# Required work
Please copy the lines below exactly, from the first one through the line showing "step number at".

"""

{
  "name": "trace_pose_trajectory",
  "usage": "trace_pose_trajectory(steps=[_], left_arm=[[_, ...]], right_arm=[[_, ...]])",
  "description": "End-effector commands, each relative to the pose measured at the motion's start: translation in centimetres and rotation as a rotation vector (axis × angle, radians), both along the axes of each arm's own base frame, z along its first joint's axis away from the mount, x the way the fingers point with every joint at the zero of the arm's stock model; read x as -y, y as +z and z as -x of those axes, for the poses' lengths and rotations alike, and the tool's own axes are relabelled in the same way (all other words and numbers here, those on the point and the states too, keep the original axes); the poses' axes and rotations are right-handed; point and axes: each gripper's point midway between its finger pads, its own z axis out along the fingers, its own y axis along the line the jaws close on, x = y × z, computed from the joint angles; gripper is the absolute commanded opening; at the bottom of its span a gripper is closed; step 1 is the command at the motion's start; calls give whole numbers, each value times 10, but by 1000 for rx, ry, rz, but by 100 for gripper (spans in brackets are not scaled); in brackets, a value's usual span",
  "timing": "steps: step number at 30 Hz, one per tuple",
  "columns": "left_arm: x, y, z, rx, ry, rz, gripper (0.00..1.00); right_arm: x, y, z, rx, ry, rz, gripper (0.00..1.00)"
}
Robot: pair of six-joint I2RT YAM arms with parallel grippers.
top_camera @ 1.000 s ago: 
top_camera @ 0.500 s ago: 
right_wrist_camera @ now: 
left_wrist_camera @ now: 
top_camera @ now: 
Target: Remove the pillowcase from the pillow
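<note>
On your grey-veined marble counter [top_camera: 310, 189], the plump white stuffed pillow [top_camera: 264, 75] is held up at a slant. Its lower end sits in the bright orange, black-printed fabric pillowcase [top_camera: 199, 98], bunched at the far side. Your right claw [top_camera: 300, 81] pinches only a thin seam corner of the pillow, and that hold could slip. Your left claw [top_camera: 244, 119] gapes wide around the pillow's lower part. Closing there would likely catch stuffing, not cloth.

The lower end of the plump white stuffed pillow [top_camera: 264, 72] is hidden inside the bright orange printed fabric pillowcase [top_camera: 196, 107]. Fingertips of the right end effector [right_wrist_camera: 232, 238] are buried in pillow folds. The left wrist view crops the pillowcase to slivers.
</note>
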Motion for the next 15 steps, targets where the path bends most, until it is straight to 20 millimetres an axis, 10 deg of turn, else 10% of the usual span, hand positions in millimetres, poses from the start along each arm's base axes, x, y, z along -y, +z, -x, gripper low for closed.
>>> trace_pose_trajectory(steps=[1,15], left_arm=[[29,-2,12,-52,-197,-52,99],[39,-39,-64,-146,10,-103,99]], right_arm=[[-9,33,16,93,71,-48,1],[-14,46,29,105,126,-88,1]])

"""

# Task solution
{
  "name": "trace_pose_trajectory",
  "usage": "trace_pose_trajectory(steps=[_], left_arm=[[_, ...]], right_arm=[[_, ...]])",
  "description": "End-effector commands, each relative to the pose measured at the motion's start: translation in centimetres and rotation as a rotation vector (axis × angle, radians), both along the axes of each arm's own base frame, z along its first joint's axis away from the mount, x the way the fingers point with every joint at the zero of the arm's stock model; read x as -y, y as +z and z as -x of those axes, for the poses' lengths and rotations alike, and the tool's own axes are relabelled in the same way (all other words and numbers here, those on the point and the states too, keep the original axes); the poses' axes and rotations are right-handed; point and axes: each gripper's point midway between its finger pads, its own z axis out along the fingers, its own y axis along the line the jaws close on, x = y × z, computed from the joint angles; gripper is the absolute commanded opening; at the bottom of its span a gripper is closed; step 1 is the command at the motion's start; calls give whole numbers, each value times 10, but by 1000 for rx, ry, rz, but by 100 for gripper (spans in brackets are not scaled); in brackets, a value's usual span",
  "timing": "steps: step number at 30 Hz, one per tuple",

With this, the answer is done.